### PROBLEM DETAILS
Scan the entries below and return each line that contains "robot".

(Data entries)
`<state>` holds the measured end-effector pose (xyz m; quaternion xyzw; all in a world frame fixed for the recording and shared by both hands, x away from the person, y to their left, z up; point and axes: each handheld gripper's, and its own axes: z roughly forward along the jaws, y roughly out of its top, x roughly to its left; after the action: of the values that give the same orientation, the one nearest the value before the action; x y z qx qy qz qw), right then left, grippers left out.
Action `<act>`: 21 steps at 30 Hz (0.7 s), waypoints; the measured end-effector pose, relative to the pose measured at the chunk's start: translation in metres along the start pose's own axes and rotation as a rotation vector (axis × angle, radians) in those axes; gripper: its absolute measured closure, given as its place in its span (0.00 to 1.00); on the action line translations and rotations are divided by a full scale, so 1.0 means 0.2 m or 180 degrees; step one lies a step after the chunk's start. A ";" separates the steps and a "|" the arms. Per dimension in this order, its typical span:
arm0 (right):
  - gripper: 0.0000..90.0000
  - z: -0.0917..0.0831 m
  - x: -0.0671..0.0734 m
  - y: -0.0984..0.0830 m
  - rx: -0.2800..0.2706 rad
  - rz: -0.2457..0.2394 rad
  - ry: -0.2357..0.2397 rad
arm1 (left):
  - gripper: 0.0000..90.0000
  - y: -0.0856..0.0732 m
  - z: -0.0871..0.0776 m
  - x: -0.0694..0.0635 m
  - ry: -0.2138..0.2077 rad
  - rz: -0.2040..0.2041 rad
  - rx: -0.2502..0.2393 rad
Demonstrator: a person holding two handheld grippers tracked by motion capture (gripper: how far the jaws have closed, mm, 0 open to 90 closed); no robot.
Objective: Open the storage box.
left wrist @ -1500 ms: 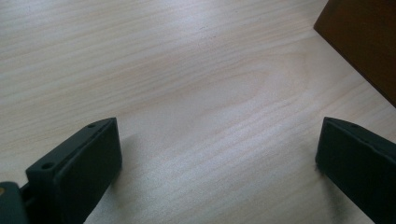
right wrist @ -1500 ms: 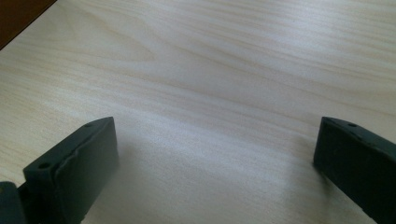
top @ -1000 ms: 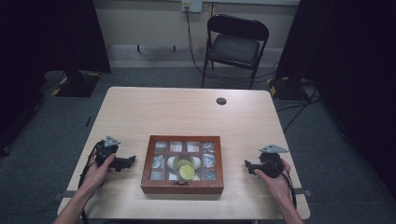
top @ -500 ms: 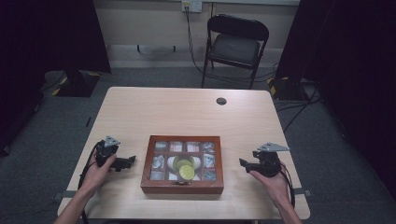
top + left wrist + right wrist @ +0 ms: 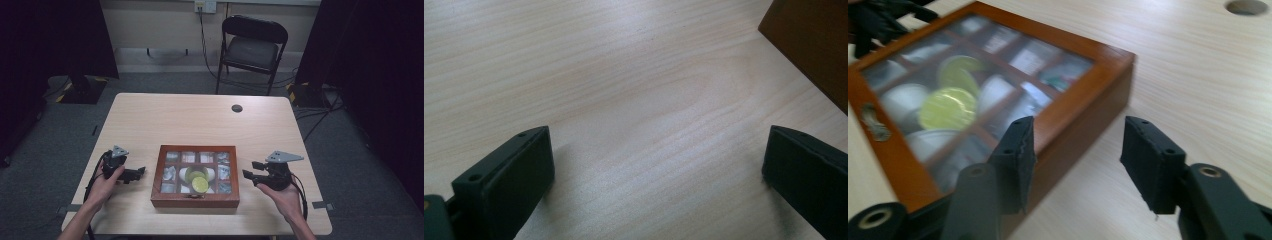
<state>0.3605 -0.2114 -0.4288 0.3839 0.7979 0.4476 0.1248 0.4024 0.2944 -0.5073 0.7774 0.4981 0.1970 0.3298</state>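
Sitting near the front edge of the bench (image 5: 200, 115), the wooden box (image 5: 195, 176) has its glass-paned lid closed, and through the panes I see a grid of compartments holding pale packets, with a yellow-green round piece (image 5: 200, 184) lying near the middle; from the high view I cannot tell whether that piece is inside or on top of the glass. A small metal clasp (image 5: 872, 122) sits on the box's front rim. My right gripper (image 5: 252, 170) is held just beside the box's right side, raised off the wood, its jaws apart and pointed at the box; in the right gripper view one jaw overlaps the box's corner while the other is over bare wood, and neither is touching it. My left gripper (image 5: 139, 172) rests low on the bench just left of the box, jaws spread wide with nothing between them; the left gripper view shows plain wood grain and a corner of the box's side at the upper right. A round cable hole (image 5: 237, 108) lies toward the far edge. Beyond the bench stands a black folding chair (image 5: 252, 47).
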 end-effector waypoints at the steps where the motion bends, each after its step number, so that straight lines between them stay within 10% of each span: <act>1: 0.55 0.00 0.02 0.01 -0.0023 -0.0029 0.0049 | 0.00 0.00 0.00 0.00 0.0000 0.0000 0.0001; 21: 0.71 0.21 0.33 0.23 0.0121 -0.0518 0.0906 | 0.00 0.00 0.00 0.00 0.0002 -0.0007 -0.0006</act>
<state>0.3613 -0.1244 -0.4057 0.2530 0.8443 0.4708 0.0391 0.4022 0.2942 -0.5073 0.7764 0.4989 0.1973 0.3305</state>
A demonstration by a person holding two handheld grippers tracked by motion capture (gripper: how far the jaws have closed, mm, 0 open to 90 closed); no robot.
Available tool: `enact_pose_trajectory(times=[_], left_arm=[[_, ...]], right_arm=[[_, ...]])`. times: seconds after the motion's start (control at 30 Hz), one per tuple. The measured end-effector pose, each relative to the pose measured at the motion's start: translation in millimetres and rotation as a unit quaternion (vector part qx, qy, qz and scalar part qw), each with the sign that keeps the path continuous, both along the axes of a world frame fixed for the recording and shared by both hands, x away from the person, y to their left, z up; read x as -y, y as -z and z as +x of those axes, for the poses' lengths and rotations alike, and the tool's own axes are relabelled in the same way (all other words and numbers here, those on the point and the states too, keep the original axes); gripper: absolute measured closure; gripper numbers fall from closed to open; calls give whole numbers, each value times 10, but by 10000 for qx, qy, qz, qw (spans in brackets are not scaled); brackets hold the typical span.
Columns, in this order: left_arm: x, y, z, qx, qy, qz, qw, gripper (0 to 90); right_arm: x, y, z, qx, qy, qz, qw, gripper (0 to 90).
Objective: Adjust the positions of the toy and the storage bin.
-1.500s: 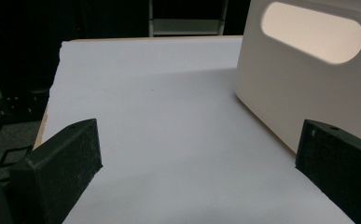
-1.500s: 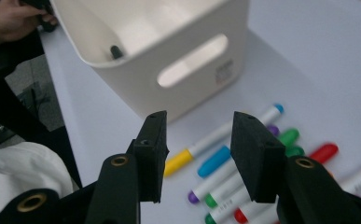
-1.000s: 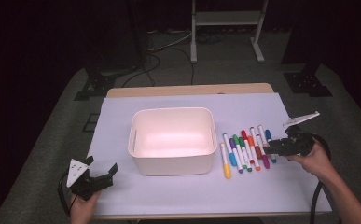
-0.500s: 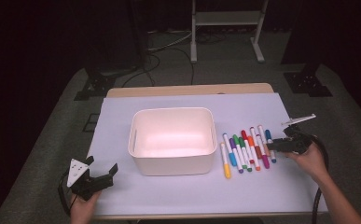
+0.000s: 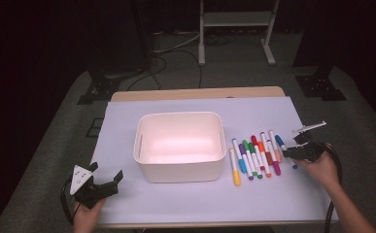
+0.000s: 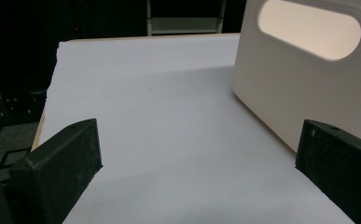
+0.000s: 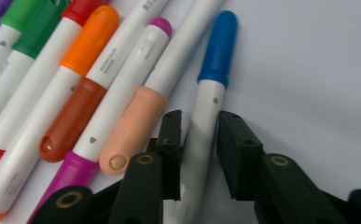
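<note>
Since the earlier frames the right gripper (image 5: 297, 154) had sunk onto the row of markers (image 5: 256, 155) at right of centre, its jaws just closing around the blue-capped marker (image 7: 205, 116), which lay flat at the row's outer edge. The right gripper view showed the pads hugging its white barrel, so the pick-up looked begun. The left gripper (image 5: 102, 184) rested wide open, holding nothing, at lower left. Its view showed the white bin (image 6: 308, 88) and its handle slot.

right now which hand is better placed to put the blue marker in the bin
Right: the right gripper has just closed around the blue marker. The left gripper sits open beyond the white bin.
</note>
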State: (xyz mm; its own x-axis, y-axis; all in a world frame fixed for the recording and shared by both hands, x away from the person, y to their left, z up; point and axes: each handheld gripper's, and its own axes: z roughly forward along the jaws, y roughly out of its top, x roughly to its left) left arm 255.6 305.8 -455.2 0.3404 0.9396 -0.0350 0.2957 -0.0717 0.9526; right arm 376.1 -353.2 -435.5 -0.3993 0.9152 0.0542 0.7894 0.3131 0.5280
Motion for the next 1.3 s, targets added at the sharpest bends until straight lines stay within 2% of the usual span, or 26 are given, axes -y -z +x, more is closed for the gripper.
enact_pose_trajectory(times=[0.13,0.3,0.47,0.6,0.7,0.87,1.07,1.13,1.3], left_arm=[[1,0,-1,-1,4,9,10000,0],[0,0,0,2,-3,8,10000,0],[3,-1,2,-16,-6,26,10000,0],[6,-1,0,-19,-5,43,10000,0],[7,-2,-2,-12,-4,43,10000,0],[8,-1,-1,-10,-1,47,10000,0],[6,-2,-4,-1,6,47,10000,0],[7,-1,-2,-9,5,40,10000,0],[7,-2,-5,6,18,41,10000,0]], right_arm=[[30,-4,-23,-32,101,2,9999,752],[73,-18,-54,-140,202,155,9996,758],[124,-69,-154,-157,159,444,9988,758],[97,-187,-268,-64,44,690,9976,758],[51,-301,-343,27,-147,929,9956,758],[-106,-513,-447,142,-540,1132,9920,758],[-322,-792,-514,246,-982,1378,9853,758],[-392,-895,-524,272,-1124,1496,9820,758],[-606,-1195,-536,468,-1492,1426,9773,758]])
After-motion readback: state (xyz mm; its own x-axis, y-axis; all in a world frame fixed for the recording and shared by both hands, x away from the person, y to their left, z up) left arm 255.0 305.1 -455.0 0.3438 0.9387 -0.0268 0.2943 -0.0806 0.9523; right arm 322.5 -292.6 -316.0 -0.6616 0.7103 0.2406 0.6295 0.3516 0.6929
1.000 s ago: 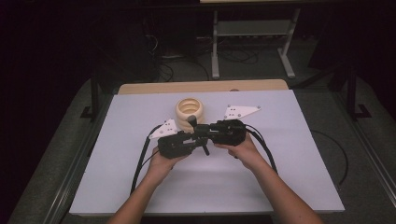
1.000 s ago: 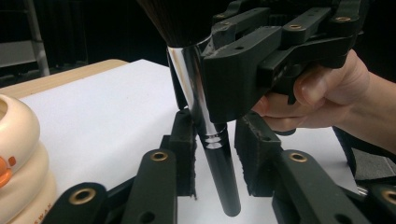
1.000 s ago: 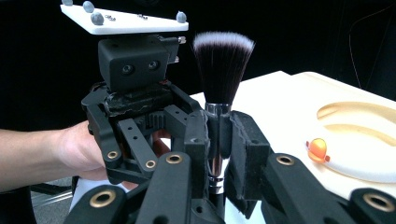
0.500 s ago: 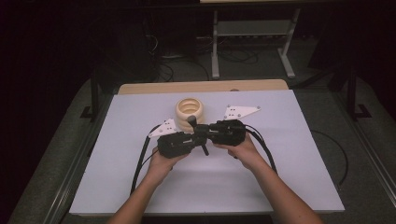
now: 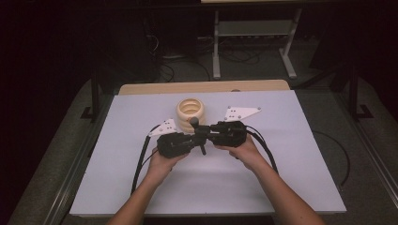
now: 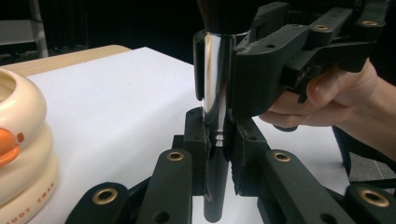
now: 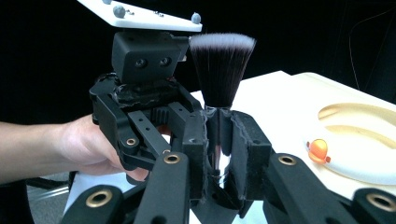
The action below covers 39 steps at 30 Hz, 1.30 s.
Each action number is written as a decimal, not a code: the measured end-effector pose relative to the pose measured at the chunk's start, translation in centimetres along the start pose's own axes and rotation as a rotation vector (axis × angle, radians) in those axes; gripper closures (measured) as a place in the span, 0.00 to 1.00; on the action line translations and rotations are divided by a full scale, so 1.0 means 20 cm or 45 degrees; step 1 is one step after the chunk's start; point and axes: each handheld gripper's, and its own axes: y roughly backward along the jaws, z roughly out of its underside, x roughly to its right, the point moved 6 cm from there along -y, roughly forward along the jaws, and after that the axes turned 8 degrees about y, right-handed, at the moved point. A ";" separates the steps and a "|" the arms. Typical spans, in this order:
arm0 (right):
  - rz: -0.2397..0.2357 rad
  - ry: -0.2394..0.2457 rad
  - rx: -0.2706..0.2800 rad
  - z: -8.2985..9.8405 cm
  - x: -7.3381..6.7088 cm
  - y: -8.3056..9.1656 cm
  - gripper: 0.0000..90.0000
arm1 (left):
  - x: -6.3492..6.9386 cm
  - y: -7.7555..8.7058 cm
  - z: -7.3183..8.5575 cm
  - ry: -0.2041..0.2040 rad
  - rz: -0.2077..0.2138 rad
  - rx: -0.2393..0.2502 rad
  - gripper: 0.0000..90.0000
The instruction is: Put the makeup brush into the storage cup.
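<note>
A makeup brush stands upright between my two grippers over the middle of the table, its dark bristles pointing up. It has a chrome ferrule and a black handle. My left gripper is shut low on the brush, where the ferrule meets the handle, and its jaws have just closed tight. My right gripper is shut on the ferrule just under the bristles. The two grippers face each other, left gripper and right gripper, and their jaws nearly touch.
A cream stacked-ring holder with an orange duck mark stands just beyond the grippers, near the far edge of the white table. It also sits at the left edge of the left gripper view. Cables trail back along both forearms.
</note>
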 end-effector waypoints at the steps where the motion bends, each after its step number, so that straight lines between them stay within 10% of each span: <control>1: 0.000 0.000 0.000 0.00 0.00 0.00 0.82 | 0.00 0.00 0.00 0.000 0.000 0.000 0.87; 21: 0.128 0.010 -0.033 -0.03 0.02 0.06 0.18 | -0.01 0.03 -0.01 -0.011 -0.029 -0.010 0.87; 39: 0.299 0.019 -0.102 0.04 0.03 0.23 0.08 | -0.02 0.08 -0.05 -0.017 -0.054 0.009 0.87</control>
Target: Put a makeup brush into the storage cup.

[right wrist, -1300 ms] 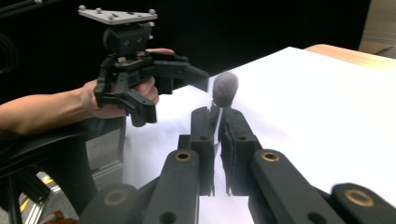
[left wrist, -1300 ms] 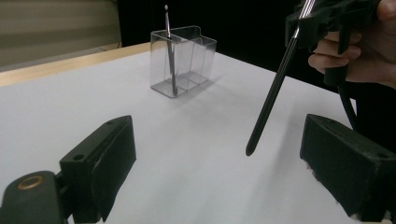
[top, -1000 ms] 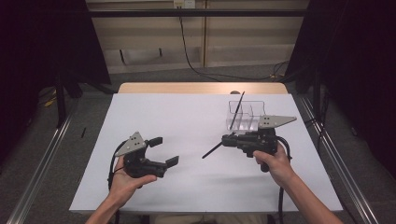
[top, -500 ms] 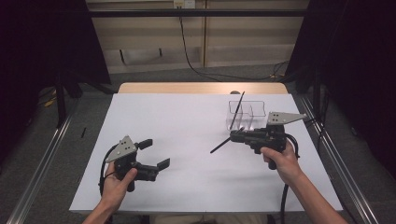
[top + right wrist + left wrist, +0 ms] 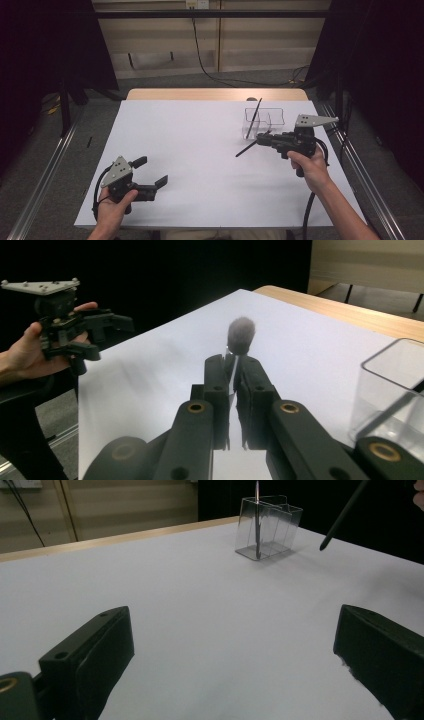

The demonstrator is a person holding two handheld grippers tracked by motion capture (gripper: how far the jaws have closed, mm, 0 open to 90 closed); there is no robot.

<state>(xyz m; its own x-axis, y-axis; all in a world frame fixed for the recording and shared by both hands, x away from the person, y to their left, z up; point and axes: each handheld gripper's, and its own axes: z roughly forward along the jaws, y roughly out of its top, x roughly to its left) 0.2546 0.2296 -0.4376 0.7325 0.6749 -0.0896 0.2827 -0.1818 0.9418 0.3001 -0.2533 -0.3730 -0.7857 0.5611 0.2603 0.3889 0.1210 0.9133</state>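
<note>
White table (image 5: pixel 200 150) carries a clear holder (image 5: pixel 262 122) at upper right, near which the right gripper (image 5: pixel 261 140), clamped on a brush (image 5: pixel 246 149), may tip it if angled low; left gripper (image 5: pixel 151 172) gapes empty at lower left.

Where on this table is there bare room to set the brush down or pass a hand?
The table is bare across its middle, between the left gripper and the right gripper, and over the whole far left. It is crowded only at the far right, where the clear holder stands with one brush in it, the held brush close by.
</note>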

### ANSWER FOR THE TASK
Demonstrator: a person holding two handheld grippers tracked by motion capture (gripper: how far the jaws have closed, mm, 0 open to 90 closed); no robot.
A demonstration by a person holding two handheld grippers tracked by motion capture (gripper: how far the jaws have closed, mm, 0 open to 90 closed); no robot.
The demonstrator is a person holding two handheld grippers tracked by motion capture (gripper: how far the jaws have closed, mm, 0 open to 90 closed); there is no robot.

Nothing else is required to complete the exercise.